(GIVEN INFORMATION)
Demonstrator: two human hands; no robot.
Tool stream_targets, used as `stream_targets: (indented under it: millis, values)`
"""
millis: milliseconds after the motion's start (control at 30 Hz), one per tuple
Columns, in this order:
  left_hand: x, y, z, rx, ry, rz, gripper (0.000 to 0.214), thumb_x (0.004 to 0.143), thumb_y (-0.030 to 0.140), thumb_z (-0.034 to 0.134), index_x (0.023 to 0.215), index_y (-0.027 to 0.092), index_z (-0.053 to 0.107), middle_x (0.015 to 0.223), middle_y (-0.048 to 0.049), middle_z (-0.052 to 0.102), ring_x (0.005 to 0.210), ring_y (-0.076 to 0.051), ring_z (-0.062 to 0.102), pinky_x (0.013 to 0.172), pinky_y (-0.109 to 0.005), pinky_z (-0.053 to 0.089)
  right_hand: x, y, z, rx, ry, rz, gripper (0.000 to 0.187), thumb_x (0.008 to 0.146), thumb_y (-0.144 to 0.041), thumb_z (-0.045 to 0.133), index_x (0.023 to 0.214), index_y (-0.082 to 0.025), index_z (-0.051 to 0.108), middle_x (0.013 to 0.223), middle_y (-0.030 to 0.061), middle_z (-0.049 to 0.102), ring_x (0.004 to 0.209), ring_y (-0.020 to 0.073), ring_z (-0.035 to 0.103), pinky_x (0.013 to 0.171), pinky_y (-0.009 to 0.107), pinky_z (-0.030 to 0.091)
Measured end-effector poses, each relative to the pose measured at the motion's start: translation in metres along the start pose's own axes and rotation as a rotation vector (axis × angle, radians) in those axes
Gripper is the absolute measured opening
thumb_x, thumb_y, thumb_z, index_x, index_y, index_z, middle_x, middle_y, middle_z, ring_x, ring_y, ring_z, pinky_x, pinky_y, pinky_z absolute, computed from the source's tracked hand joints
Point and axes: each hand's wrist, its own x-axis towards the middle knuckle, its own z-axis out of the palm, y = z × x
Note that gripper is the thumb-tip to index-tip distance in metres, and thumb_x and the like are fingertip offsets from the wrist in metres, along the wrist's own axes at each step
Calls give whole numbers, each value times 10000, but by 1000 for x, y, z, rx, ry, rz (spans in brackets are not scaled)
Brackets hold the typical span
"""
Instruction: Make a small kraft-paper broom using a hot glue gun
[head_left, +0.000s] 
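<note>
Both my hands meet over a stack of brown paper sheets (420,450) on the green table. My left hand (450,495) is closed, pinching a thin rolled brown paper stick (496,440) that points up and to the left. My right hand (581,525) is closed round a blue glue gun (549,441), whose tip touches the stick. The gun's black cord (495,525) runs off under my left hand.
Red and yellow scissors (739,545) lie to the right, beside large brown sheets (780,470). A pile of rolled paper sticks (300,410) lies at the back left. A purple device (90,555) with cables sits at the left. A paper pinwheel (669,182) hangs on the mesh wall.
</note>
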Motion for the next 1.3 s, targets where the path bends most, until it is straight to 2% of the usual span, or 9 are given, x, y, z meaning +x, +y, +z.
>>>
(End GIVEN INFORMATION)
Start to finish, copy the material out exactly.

Demonstrator: two human hands; no robot.
Tool stream_targets, used as `stream_targets: (indented under it: millis, values)`
"""
millis: milliseconds after the motion's start (control at 30 Hz), one per tuple
Columns, in this order:
  left_hand: x, y, z, rx, ry, rz, gripper (0.000 to 0.214), thumb_x (0.004 to 0.143), thumb_y (-0.030 to 0.140), thumb_z (-0.034 to 0.134), index_x (0.023 to 0.215), index_y (-0.027 to 0.092), index_z (-0.053 to 0.107), middle_x (0.015 to 0.223), middle_y (-0.048 to 0.049), middle_z (-0.052 to 0.102), ring_x (0.005 to 0.210), ring_y (-0.076 to 0.051), ring_z (-0.062 to 0.102), pinky_x (0.013 to 0.172), pinky_y (-0.109 to 0.005), pinky_z (-0.053 to 0.089)
  right_hand: x, y, z, rx, ry, rz, gripper (0.000 to 0.187), thumb_x (0.008 to 0.146), thumb_y (-0.144 to 0.041), thumb_z (-0.045 to 0.133), index_x (0.023 to 0.214), index_y (-0.082 to 0.025), index_z (-0.051 to 0.108), middle_x (0.013 to 0.223), middle_y (-0.030 to 0.061), middle_z (-0.049 to 0.102), ring_x (0.004 to 0.209), ring_y (-0.020 to 0.073), ring_z (-0.035 to 0.103), pinky_x (0.013 to 0.171), pinky_y (-0.009 to 0.107), pinky_z (-0.030 to 0.091)
Measured end-effector poses, each relative to the pose measured at the motion's start: translation in metres along the start pose's own axes and rotation as a rotation vector (axis × angle, radians) in those axes
Gripper is the absolute measured opening
thumb_x, thumb_y, thumb_z, index_x, index_y, index_z, middle_x, middle_y, middle_z, ring_x, ring_y, ring_z, pinky_x, pinky_y, pinky_z absolute, computed from the source's tracked hand joints
Point and axes: each hand's wrist, its own x-axis towards the middle knuckle, its own z-axis out of the palm, y = z × x
Note that gripper is the thumb-tip to index-tip distance in metres, and thumb_x and the like are fingertip offsets from the wrist in metres, along the wrist's own axes at each step
Calls give whole numbers, each value times 10000, but by 1000 for x, y, z, rx, ry, rz (spans in brackets are not scaled)
Brackets hold the typical span
"""
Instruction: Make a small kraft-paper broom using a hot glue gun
[head_left, +0.000s] 
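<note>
Both my hands meet over a stack of brown paper sheets (420,450) on the green table. My left hand (450,495) is closed, pinching a thin rolled brown paper stick (496,440) that points up and to the left. My right hand (581,525) is closed round a blue glue gun (549,441), whose tip touches the stick. The gun's black cord (495,525) runs off under my left hand.
Red and yellow scissors (739,545) lie to the right, beside large brown sheets (780,470). A pile of rolled paper sticks (300,410) lies at the back left. A purple device (90,555) with cables sits at the left. A paper pinwheel (669,182) hangs on the mesh wall.
</note>
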Motion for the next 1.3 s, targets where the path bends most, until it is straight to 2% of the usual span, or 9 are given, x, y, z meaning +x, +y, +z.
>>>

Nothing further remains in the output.